Primary endpoint events were significantly reduced among rosuvastatin patients (HR 0.56, p<0.00001). Rates of hospitalization and revascularization were reduced by 47% within a 2-year period, suggesting that the hsCRP screening and treatment strategy used in JUPITER is cost-effective, Dr. Ridker explains. He adds that a number-needed-to-treat analysis indicated that 25 patients without traditional cardiovascular risk factors but with elevated hsCRP would require rosuvastatin treatment over 5 years to prevent one death. “When used for 5 years, this treatment strategy could conservatively prevent 250,000 first events,” he says.
Dr. Tonkin, however, says, “The importance of intervention for individuals being treated and for public health policy depends on the absolute risk reduction, not the relative risk reduction.” According to Dr. Tonkin, for example, the 20% relative risk reduction seen with rosuvastatin treatment in individuals with elevated hsCRP alone translates to a 0.055% absolute risk reduction. “We would need to treat 190 people over the course of the study to prevent one death,” he says.
Women and Minorities
Unlike many previous statin trials, JUPITER recruited 6,801 women and 5,117 minority patients. There has been controversy regarding whether statins confer the same event prevention and mortality benefits in these groups as seen in men.
“The trial had 26 prespecified subgroups, and the key is that all of them reached statistical significance on their own. Women are receiving the same benefit from rosuvastatin as men, and the results are very reassuring for minority patients,” says Dr.
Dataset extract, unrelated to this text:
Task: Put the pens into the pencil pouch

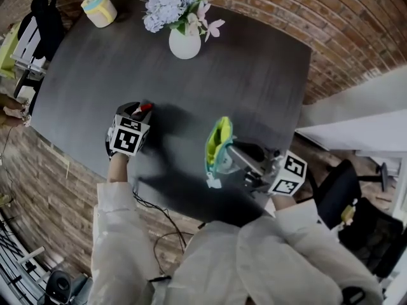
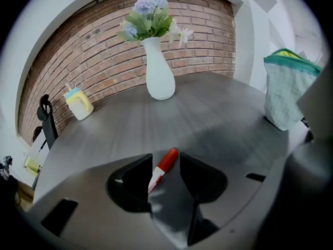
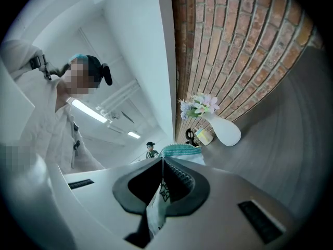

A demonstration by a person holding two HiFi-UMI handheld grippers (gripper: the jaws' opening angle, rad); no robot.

Ridker. There was no significant difference between effect in women versus men, those age 65 and older compared with younger patients, smokers versus nonsmokers, Caucasians versus minorities, or between those with elevated hsCRP alone and those with other risk factors, Dr. Ridker reports.
Safety Results
“Adverse events are very controversial with this agent,” Dr. Ridker says. While recent reports of elevated signals for cancer with rosuvastatin use have been prominently in the news, JUPITER results show a statistically significant increase in cancer deaths for placebo patients (p=.02). There were 314 cases of cancer among placebo patients and 298 among those taking rosuvastatin, and 58 cancer deaths among placebo patients compared with 35 in the rosuvastatin group.
However, Dr. Tonkin questions the short, 2-year duration of the trial. “While we have an enormous amount of data for statins as a class, showing no increased cancer risk, to detect a signal for solid organ cancers, one needs at least 5 years, up to 20 years of exposure,” he says.
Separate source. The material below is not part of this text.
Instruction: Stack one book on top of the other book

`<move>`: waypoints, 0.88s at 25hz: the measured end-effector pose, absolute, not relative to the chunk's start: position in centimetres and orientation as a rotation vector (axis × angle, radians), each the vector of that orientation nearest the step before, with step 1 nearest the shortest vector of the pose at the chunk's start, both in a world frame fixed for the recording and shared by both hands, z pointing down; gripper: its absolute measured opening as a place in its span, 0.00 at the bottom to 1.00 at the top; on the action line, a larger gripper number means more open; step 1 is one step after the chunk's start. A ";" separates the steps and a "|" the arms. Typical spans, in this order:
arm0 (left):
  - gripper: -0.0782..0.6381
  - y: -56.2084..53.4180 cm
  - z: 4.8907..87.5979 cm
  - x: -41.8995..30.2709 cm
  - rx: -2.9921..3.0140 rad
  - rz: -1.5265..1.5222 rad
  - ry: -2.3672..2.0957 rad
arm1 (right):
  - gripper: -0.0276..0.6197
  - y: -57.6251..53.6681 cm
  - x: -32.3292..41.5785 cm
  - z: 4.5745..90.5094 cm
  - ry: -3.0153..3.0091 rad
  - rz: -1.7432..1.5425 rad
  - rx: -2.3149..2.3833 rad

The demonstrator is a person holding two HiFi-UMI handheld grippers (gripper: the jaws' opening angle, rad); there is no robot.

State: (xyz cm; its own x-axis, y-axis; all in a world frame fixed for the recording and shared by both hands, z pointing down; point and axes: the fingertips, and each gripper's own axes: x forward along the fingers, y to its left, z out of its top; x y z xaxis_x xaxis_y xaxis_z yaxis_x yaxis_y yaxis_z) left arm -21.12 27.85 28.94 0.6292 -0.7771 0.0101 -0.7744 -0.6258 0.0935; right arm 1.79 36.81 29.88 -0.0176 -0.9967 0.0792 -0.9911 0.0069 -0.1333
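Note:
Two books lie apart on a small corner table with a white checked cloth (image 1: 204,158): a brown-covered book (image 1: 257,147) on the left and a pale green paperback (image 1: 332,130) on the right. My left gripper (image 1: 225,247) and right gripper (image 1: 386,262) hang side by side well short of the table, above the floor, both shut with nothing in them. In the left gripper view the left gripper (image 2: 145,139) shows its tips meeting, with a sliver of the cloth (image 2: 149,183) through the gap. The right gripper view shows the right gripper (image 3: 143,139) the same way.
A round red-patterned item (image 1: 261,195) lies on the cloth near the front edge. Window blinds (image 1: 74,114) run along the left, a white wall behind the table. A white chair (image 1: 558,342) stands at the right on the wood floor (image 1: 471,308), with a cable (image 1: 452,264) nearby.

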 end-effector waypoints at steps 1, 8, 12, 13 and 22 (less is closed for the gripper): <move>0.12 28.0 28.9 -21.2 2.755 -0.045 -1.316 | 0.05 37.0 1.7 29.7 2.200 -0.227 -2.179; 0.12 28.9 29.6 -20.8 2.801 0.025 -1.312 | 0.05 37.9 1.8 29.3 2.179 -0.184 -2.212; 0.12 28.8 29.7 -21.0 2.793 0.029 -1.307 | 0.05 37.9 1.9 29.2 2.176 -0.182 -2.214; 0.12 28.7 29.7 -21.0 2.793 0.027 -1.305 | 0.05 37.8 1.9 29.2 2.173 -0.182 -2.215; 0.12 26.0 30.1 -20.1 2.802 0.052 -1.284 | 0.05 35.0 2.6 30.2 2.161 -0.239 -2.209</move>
As for other adverse events, there was a nominally significant increase in hemoglobin A1c among rosuvastatin patients at 24 months (5.9% versus 5.8%; p=.01). There was also a marginally significant increase in physician-reported, incident diabetes among patients in the rosuvastatin group (p=.02). There were no differences between active treatment and placebo patients in the occurrence of muscle weakness, myopathy, rhabdomyolysis, hemorrhagic stroke, fasting glucose levels, or glucosuria.